Jika dilihat dari cerpen dan
naskah dramanya tidak ada yang berubah mengenai pesan yang disampaikan.
Robohnya Surau Kami baik dari cerpen maupun naskah drama bercerita tentang
seorang Kakek penjaga surau yang harus mengakhiri hidupnya dengan cara bunuh
diri. Surau yang dulu dijaga dan dirawatnya kemudian menjadi tidak terurus dan
tinggal menanti robohnya saja. Dalam cerpen ini Kakek diceritakan mengalami
gejolak batin yang luar biasa yang menyebabkan dirinya stress, depresi, dan
frustasi.

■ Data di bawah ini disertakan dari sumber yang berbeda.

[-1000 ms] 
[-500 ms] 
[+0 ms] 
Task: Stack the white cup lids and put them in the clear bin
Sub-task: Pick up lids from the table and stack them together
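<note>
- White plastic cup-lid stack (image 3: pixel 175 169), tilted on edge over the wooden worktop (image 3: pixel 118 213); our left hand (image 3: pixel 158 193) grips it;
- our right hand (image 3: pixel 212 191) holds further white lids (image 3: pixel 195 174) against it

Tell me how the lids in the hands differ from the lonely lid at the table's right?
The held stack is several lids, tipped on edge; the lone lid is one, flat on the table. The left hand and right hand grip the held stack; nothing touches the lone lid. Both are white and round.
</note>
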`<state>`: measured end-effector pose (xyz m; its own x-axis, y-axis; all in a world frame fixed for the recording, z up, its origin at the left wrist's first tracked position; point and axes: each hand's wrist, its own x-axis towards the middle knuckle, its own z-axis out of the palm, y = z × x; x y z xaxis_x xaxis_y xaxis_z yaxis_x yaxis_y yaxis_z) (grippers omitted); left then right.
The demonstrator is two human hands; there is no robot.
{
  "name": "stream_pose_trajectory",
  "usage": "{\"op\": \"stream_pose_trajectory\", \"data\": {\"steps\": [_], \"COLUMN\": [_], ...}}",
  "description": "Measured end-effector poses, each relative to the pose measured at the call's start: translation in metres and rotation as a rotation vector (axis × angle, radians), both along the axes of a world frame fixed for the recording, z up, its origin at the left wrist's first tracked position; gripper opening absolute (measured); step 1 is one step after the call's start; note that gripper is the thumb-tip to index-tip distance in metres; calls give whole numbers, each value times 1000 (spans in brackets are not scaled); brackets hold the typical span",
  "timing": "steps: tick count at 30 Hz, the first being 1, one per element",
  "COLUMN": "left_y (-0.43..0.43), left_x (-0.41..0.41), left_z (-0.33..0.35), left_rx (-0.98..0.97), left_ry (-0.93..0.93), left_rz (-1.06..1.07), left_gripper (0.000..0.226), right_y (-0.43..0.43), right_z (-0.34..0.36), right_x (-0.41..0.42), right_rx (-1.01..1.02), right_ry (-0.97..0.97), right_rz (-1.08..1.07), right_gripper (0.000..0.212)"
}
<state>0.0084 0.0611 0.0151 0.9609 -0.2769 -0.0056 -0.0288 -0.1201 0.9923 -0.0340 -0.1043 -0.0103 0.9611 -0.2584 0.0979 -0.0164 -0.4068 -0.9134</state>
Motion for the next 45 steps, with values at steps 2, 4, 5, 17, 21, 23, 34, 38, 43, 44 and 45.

Hal tersebut dapat dilihat dari kutipan sebelumnya yang diungkapkan
tokoh perempuan satu, dua, dan tiga.
Peristiwa yang digambarkan
merupakan rangkaian sebab akibat yang jika salah satu dihilangkan tentu akan
merusak cerita. Hal tersebutlah yang dijaga oleh Hermana sehingga ia tidak
memberikan tambahan yang terlalu banyak terhadap ceritanya. Elemen-elemen peristiwa
tersebut merupakan satu unitas yang tak bisa dipisahkan. Keberadaan tokoh Kakek
sebagai tokoh utama tidak mungkin hadir tanpa cerita dan peristiwa. Begitu juga
perwatakannya dan prilaku yang inkonvensional yang tidak dapat dilepaskan dari
rangkaian peristiwa dan tema yang dicuatkan pengarang. Sikap dan sifat kakek
yang religius, dan peristiwa yang mengejutkan merupakan simbolsme dari gambaran
situasi sosial, kondisi moralitas, dan kondisi struktur sosial pada masa cerita
tersebut dilahirkan. Lebih jauh,
hubungan antara si Aku, si Kakek, dan Ajo Sidi dan perbuatan yang
dilakukan adalah sebuah proses dialektik terhadap realitas yang terjadi.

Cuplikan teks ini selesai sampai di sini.